**Task to carry out**.
Give again, exactly as written, each line of the material below starting at the line that contains "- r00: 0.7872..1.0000" and ending at the line that contains "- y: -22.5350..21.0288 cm". Both ends count, and no other line does.

**Data extract**.
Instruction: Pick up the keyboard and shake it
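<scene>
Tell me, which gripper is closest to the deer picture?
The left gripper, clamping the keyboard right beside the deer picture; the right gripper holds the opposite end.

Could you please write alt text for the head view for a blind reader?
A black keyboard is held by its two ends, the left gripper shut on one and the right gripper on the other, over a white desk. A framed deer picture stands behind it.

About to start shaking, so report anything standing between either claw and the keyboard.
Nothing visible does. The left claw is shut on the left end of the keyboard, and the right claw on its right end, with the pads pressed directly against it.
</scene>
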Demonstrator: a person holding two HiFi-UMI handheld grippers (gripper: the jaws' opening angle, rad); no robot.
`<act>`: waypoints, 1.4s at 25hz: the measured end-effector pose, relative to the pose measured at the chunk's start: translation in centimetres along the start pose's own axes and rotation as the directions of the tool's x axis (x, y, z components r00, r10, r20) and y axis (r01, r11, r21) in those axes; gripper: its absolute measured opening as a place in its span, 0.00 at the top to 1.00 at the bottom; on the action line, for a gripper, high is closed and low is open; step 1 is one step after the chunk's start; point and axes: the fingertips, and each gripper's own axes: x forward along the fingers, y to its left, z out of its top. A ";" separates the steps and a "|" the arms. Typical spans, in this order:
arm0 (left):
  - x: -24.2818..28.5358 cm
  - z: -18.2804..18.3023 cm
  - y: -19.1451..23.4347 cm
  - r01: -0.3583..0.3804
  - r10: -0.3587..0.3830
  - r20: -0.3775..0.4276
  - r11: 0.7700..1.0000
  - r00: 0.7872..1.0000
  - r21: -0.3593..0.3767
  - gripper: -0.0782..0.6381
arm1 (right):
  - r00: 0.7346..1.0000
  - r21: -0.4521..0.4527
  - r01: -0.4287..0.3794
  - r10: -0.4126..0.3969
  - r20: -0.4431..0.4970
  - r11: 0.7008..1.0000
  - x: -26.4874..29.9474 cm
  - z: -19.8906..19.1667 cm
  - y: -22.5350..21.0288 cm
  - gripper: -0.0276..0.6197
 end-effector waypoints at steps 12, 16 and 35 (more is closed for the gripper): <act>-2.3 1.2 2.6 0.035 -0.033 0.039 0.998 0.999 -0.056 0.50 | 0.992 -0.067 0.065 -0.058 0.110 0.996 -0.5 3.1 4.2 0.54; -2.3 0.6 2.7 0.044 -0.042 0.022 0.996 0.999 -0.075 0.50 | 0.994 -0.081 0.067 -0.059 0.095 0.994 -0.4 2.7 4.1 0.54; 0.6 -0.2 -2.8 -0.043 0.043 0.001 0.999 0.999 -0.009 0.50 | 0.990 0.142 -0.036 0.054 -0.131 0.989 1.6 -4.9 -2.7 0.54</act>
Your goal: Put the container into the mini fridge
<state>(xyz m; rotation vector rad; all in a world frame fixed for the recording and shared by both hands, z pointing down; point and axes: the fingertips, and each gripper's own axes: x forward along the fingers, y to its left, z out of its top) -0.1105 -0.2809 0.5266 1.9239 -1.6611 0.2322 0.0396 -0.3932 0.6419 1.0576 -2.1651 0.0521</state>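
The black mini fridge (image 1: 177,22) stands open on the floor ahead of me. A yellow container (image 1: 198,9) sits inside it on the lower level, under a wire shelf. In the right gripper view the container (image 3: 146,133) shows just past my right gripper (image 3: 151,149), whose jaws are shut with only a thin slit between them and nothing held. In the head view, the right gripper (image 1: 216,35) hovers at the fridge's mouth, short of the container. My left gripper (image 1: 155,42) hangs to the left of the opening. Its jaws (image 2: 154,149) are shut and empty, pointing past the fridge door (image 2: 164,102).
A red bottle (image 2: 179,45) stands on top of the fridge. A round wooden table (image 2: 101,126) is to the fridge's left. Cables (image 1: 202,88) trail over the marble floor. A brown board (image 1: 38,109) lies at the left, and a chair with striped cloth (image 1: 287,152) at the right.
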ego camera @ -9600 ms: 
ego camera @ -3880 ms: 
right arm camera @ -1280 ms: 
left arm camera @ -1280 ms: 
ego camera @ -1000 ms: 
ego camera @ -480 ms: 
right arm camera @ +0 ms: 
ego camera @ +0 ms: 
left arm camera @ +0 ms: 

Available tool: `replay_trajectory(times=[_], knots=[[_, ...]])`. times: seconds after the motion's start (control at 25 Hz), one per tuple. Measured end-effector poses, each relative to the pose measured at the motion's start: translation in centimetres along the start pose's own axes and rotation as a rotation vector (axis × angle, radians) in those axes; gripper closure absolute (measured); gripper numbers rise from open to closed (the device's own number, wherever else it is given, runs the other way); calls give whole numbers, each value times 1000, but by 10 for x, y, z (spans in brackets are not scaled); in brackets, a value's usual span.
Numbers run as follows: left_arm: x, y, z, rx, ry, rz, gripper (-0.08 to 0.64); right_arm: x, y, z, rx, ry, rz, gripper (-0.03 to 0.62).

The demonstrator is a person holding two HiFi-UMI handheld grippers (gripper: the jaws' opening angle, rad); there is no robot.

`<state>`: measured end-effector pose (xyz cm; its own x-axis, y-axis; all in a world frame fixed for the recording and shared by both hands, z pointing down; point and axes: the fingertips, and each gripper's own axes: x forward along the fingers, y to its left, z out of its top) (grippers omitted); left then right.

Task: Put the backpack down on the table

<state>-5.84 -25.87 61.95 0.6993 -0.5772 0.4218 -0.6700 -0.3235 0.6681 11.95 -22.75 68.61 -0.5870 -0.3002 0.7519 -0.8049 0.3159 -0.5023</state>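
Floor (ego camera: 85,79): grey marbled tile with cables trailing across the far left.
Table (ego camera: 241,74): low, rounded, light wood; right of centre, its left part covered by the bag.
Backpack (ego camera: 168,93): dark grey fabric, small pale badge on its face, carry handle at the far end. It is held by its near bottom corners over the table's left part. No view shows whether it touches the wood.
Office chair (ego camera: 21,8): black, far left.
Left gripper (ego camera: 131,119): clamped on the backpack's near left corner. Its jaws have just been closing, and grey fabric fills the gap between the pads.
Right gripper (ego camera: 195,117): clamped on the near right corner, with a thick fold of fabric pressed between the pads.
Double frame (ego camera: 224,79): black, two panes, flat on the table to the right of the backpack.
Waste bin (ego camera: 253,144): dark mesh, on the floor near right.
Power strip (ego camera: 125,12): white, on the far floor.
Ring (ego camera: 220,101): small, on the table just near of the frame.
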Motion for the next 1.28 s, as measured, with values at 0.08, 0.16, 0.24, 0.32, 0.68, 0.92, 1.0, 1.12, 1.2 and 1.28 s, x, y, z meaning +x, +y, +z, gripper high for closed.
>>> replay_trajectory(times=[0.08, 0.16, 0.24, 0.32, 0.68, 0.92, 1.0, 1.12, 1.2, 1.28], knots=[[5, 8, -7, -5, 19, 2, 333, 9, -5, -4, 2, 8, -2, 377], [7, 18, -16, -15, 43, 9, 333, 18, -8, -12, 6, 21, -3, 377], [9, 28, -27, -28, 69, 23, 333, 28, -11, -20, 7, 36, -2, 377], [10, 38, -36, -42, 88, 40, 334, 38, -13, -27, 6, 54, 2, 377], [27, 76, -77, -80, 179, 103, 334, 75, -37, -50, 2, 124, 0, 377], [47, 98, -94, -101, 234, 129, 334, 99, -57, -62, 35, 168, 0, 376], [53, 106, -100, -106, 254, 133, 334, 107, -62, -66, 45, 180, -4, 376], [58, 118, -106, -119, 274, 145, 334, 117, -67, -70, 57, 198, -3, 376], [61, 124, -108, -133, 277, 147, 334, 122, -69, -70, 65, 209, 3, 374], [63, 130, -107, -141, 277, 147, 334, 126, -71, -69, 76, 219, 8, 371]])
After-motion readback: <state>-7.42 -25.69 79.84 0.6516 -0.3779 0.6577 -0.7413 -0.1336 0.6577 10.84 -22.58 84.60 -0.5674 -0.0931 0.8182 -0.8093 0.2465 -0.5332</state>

**Response area**.
  - r00: 0.7872..1.0000
  - r21: -0.3593..0.3767
  - gripper: -0.0782..0.6381
arm1 (right):
  - r00: 0.7346..1.0000
  - r21: -0.4521..0.4527
  - r01: -0.4287..0.3794
  - r10: -0.4126..0.3969
  - r20: -0.4431..0.4970
  - r11: 0.7008..1.0000
  - x: -26.4874..29.9474 cm
  - z: -19.8906..19.1667 cm
  - y: -22.5350..21.0288 cm

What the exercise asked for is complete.